**About this exercise**
Among the lines below, which ones contain the word "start"? Copy every such line.
##############################
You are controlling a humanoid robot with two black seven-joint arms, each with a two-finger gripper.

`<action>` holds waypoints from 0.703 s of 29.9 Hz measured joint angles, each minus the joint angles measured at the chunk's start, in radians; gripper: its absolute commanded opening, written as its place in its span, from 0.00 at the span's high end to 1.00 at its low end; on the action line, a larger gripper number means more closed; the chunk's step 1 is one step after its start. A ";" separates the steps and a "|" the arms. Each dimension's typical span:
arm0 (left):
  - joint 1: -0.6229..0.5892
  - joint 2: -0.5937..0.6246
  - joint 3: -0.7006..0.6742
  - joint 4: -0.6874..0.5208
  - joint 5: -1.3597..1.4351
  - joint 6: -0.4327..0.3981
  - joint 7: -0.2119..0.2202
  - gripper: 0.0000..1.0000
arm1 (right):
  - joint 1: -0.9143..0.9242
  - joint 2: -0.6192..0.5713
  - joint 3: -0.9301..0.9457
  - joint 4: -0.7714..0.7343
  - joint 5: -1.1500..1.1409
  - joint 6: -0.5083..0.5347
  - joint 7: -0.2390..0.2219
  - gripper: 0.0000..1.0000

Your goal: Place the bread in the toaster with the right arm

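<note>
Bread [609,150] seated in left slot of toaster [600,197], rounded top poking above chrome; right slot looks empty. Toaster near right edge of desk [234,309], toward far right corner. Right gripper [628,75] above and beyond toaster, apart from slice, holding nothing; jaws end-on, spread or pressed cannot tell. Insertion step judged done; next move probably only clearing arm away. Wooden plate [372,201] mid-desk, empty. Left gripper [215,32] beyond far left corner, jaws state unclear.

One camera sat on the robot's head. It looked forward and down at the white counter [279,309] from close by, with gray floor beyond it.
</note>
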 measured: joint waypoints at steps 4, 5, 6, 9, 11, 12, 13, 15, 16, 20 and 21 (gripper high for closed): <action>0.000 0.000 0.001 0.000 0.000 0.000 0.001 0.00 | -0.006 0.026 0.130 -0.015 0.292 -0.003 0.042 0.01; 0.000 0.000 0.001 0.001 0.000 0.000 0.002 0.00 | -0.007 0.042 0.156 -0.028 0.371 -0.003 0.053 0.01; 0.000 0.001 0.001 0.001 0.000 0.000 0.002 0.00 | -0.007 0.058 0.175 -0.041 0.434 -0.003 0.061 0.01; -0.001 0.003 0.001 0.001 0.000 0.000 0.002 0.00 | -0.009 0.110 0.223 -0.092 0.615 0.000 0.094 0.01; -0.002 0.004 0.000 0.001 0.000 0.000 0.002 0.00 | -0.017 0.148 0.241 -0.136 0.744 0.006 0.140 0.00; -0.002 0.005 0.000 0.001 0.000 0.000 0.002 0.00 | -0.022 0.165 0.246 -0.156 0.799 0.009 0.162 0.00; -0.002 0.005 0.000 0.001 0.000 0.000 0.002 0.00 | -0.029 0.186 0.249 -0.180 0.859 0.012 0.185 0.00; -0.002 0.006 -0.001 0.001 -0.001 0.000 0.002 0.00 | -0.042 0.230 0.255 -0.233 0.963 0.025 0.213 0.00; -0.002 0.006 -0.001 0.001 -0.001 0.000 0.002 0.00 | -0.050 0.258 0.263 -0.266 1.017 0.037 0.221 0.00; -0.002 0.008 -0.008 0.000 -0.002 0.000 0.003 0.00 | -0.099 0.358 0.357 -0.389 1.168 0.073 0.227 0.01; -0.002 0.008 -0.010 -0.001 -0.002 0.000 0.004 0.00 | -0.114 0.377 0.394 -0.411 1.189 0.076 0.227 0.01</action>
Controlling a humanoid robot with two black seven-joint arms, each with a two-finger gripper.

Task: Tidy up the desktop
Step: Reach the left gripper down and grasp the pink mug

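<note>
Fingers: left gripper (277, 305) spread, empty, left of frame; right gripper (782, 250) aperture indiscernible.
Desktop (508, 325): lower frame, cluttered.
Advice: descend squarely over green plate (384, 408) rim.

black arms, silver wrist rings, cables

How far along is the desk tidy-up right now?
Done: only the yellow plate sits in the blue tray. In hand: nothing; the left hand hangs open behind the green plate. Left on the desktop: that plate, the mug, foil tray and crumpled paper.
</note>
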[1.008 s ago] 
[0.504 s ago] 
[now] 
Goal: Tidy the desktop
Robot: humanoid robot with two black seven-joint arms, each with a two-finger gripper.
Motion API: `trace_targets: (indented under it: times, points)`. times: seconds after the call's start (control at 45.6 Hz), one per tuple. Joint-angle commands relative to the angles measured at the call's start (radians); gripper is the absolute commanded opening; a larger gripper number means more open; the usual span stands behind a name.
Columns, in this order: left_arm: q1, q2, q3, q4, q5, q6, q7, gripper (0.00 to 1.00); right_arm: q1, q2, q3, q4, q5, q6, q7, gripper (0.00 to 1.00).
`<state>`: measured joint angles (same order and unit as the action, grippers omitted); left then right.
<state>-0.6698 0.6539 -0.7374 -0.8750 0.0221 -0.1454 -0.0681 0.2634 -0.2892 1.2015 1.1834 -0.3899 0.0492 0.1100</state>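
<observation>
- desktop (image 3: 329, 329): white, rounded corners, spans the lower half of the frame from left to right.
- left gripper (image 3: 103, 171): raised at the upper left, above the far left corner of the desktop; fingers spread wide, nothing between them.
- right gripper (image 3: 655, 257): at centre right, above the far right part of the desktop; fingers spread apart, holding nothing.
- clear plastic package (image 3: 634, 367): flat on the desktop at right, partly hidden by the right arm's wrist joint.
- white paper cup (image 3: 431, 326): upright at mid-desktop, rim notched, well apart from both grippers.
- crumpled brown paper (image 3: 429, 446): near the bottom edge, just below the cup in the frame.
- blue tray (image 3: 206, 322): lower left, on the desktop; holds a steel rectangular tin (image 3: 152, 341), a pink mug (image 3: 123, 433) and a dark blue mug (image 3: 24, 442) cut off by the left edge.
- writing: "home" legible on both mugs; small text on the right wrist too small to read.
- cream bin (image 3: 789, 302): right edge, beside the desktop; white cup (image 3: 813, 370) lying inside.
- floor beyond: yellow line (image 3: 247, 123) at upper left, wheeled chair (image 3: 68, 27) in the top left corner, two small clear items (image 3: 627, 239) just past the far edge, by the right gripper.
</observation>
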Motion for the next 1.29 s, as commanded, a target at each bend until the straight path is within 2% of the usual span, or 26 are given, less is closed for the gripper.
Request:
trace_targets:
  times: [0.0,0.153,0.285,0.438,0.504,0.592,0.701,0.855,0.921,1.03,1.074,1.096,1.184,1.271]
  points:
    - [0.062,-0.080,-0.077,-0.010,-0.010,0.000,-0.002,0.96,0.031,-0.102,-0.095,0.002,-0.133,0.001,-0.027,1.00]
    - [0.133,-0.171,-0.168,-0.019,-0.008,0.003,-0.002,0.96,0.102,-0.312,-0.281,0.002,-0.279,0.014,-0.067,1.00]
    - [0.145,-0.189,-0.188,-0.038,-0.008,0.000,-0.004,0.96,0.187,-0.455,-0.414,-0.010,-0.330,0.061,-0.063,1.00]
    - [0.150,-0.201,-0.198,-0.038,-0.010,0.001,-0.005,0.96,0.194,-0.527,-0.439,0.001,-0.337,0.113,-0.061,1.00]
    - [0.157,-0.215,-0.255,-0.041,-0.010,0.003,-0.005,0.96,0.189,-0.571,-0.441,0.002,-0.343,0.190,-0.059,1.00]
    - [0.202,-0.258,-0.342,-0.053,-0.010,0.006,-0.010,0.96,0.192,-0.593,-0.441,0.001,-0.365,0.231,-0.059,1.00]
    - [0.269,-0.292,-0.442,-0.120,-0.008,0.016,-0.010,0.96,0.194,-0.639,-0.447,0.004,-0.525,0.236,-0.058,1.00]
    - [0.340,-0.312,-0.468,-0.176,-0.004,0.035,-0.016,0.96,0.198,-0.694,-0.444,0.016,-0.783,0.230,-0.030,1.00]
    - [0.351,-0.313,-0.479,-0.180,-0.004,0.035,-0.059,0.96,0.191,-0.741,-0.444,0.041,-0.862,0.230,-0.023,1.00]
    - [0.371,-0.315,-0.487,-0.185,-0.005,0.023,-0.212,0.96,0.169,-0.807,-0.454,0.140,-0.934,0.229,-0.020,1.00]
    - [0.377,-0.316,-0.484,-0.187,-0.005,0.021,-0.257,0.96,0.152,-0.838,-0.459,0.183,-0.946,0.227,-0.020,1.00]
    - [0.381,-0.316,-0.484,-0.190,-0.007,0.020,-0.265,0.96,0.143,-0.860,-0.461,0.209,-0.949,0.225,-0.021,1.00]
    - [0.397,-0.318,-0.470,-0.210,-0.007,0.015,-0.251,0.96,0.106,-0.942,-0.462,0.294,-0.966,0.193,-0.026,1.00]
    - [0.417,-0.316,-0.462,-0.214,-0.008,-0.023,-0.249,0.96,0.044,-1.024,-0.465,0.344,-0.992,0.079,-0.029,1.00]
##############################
**Output below**
`<action>` holds waypoints from 0.703 s of 29.9 Hz measured joint angles, each minus the joint angles measured at the chunk's start, in radians; gripper: its absolute commanded opening, written as its place in its span, from 0.00 at the span's high end to 1.00 at its low end; on the action line, a larger gripper number means more closed; the chunk's step 1 is one step after its start. A ";" separates the steps and a "|" the arms. Each dimension's typical span:
Motion API: `trace_targets: (indented under it: times, points)`. times: seconds after the call's start (control at 45.6 Hz), one per tuple. Joint-angle commands relative to the angles measured at the call's start (radians); gripper is the absolute commanded opening; a larger gripper number means more open; the usual span stands behind a name.

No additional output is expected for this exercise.